Le choix de passer commande à un organisme extérieur, de préférence à l'utilisation et l'exploitation directes d'un modèle par le Sénat, obéit à la fois à des considérations de bonne gestion des deniers publics et au souci de garantir l'indépendance scientifique de ces travaux.

Depuis qu'elle a été créée par la loi du 29 juillet 1982 portant réforme de la planification, il est revenu à la Délégation pour la Planification, eu égard à sa vocation prospective, de présenter la synthèse de ces travaux de projection et de simulation et de les soumettre chaque année au Sénat, au moment de la discussion budgétaire. Cela fait donc vingt ans cette année qu'elle remplit cette mission.

Il convient de souligner que, ce faisant, le Sénat a contribué de manière remarquée à l'animation du débat public en macroéconomie.
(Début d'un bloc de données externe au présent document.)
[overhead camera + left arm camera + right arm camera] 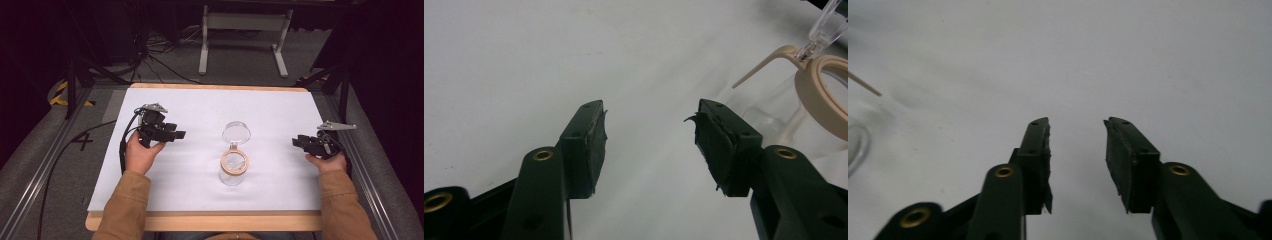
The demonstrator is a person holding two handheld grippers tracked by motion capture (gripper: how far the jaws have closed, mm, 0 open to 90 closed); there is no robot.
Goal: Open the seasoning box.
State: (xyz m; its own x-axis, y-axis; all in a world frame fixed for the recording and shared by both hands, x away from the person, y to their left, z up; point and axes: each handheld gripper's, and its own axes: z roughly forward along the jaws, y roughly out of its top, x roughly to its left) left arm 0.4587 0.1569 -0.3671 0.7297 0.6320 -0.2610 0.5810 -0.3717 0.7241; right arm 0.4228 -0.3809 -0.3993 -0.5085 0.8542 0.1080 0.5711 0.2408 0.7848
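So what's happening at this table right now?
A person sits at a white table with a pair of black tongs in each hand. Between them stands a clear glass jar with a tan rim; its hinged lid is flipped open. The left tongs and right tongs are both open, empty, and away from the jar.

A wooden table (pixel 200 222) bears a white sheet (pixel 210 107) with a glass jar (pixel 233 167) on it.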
Certes, l'utilisation de modèles macroéconomiques ne fournit qu'un éclairage parcellaire des discussions de politique économique auxquelles donne lieu le vote d'une loi de finances. De même, l'instabilité croissante des comportements économiques, accentuée par la globalisation financière, altère profondément la probabilité de réalisation des scénarios décrits par des projections macroéconomiques.
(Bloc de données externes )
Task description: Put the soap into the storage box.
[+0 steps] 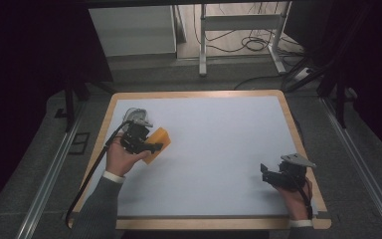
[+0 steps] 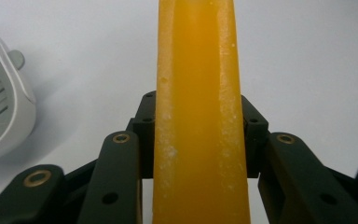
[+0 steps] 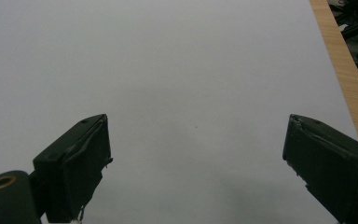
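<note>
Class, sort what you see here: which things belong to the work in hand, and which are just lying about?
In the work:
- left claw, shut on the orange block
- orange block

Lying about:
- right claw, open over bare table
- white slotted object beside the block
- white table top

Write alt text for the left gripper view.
An orange block stands clamped between the left gripper and its two black jaws, over a white table surface. A white slotted object lies at the left edge.

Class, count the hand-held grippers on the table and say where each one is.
2. The left hand-held gripper is near the table's left side, clamping an orange sponge block; the right hand-held gripper is near the right edge, open.
</note>
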Demonstrator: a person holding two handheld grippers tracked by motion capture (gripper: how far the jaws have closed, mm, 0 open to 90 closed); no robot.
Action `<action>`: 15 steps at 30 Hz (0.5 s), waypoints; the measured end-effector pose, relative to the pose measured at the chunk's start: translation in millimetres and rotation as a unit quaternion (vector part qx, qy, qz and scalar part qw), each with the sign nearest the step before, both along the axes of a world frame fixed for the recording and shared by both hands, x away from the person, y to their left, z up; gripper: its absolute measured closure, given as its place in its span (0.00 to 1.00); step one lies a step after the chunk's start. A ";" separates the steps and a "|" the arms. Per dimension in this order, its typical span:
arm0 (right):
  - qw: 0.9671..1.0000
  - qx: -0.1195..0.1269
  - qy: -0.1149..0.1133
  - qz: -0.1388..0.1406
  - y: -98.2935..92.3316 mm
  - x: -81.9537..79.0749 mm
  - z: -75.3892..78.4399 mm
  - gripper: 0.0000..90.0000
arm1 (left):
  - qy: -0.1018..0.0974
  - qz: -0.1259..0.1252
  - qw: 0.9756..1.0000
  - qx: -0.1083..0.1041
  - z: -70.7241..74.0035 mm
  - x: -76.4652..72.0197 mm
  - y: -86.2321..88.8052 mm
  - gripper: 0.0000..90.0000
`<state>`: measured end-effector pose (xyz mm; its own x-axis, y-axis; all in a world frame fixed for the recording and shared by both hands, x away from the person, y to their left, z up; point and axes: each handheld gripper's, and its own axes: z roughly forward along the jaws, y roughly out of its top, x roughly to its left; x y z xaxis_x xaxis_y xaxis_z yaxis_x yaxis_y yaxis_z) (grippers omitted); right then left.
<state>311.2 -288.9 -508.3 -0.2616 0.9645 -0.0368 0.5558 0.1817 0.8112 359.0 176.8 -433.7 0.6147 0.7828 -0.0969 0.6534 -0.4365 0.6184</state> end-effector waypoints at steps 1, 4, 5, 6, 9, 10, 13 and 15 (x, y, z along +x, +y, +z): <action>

Ainsi la Délégation pour la Planification ne prétend-elle pas, en présentant ces travaux, fournir une prévision et, encore moins, une évolution probable de l'économie française.

Une projection ne constitue souvent qu'une prolongation du passé et, de ce fait, qu'une extrapolation des tendances en cours.
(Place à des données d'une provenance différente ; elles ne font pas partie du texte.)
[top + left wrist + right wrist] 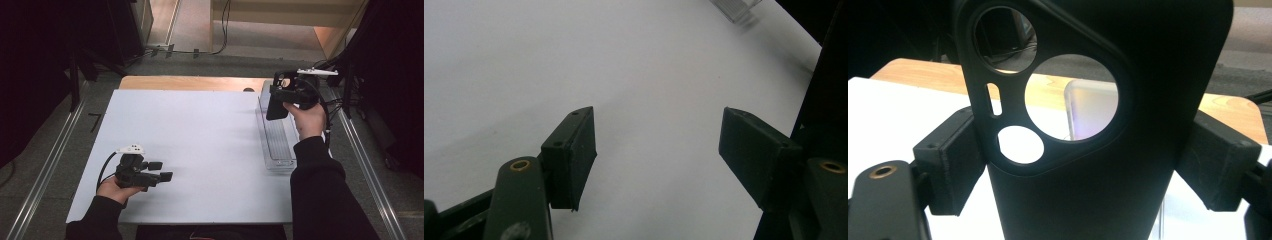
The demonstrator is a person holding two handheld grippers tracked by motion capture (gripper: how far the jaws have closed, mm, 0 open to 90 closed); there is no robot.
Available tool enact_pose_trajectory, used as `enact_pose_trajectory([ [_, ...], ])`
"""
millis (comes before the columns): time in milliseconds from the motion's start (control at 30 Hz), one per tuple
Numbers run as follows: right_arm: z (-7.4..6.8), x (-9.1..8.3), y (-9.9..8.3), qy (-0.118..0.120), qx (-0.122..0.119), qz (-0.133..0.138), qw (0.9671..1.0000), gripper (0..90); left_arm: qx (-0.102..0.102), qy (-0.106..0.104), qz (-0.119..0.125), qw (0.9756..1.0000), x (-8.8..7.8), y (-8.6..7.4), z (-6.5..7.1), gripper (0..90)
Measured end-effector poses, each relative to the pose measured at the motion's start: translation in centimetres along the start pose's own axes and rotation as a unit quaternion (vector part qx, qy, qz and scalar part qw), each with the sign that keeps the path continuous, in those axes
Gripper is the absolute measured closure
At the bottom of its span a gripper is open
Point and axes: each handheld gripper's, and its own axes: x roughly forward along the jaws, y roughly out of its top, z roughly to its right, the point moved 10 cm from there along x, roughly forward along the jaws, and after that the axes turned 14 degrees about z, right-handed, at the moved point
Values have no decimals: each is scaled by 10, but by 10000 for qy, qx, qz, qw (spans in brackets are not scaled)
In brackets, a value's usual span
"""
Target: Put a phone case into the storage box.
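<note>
A black phone case [276, 107] with round camera cut-outs hangs upright above the far end of a clear plastic tray [278, 147] at the table's right side. My right gripper [280, 93] is shut on it; in the right gripper view the two pads [950, 167] press the case [1158, 60] from both sides, and the tray [1093, 107] shows through the largest cut-out. My left gripper [161, 170] rests low over the white table [200, 130] near the front left. Its jaws stand open with nothing between them [656, 114].
A strip of wooden tabletop [190, 82] borders the white surface at the back. Metal rails [45, 170] run along both sides of the table. Black curtains stand to the left and right. A corner of the tray [736, 7] shows in the left gripper view.
</note>
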Motion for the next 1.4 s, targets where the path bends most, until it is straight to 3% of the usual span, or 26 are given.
enact_pose_trajectory([
  [333, 11, 27, 6, -223, 101, 87, 9997, 125, 0, 17, 15, 10000, 0, 0, 0, 312],
  [867, 28, 60, -23, -635, 196, -214, 9976, 124, -22, -11, 36, 10000, 0, 0, 0, 312],
  [1400, 28, 79, -47, -675, 86, -304, 9972, 119, 15, 48, -25, 10000, 1, -1, -2, 312],
])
 Mais c'est précisément dans l'analyse de ces tendances que réside l'intérêt d'une projection, car elle permet ainsi de mettre en lumière les questions et les choix de politique économique. Par exemple, deux questions fondamentales se posent, aujourd'hui, à l'économie française : le redressement de la demande interne est-il solide et traduit-il une réelle inflexion de la tendance à l'oeuvre depuis deux ans, marquée par l'atonie de la demande interne ? Les engagements financiers de la France l'obligent à une politique budgétaire restrictive, choix majeur d'orientation de la politique économique dont il faut analyser les conséquences complexes.

 Par ailleurs, une projection décrit un scénario dont la cohérence globale est garantie. Par exemple, l'évolution de l'emploi et du chômage affichée en projection, ou encore celle des comptes publics, est cohérente avec le rythme de la croissance. Cela permet ainsi d'apporter des éléments de réponse à des questions qui sont fréquemment posées aujourd'hui : l'accélération en cours de l'activité, si elle est durable, garantit-elle le retour au « plein-emploi » ? Ou encore, permet-elle de relâcher les contraintes budgétaires et de dégager des « marges de manoeuvre budgétaires » ? (

 Enfin, l'utilisation des modèles en « variante » permet d'apprécier les effets de scénarios alternatifs et de mesurer l'impact de chocs économiques.

En permettant ainsi la diffusion de travaux, dont le degré de technicité ne favorise pas l'utilisation, votre Délégation souhaite contribuer à la compréhension des mécanismes économiques et mettre en lumière les enjeux de politique économique pour le moyen terme.

Votre rapporteur tient ici à remercier les équipes de l'OFCE pour la qualité de leurs travaux et leur apport au débat public sur les questions économiques dans lequel le Parlement, c'est un impératif pour la démocratie, doit jouer tout son rôle.

* 1 On relèvera que le Sénat a historiquement contribué financièrement au développement des modèles utilisés par les services de l'exécutif en contrepartie d'un droit d'accès à ces outils.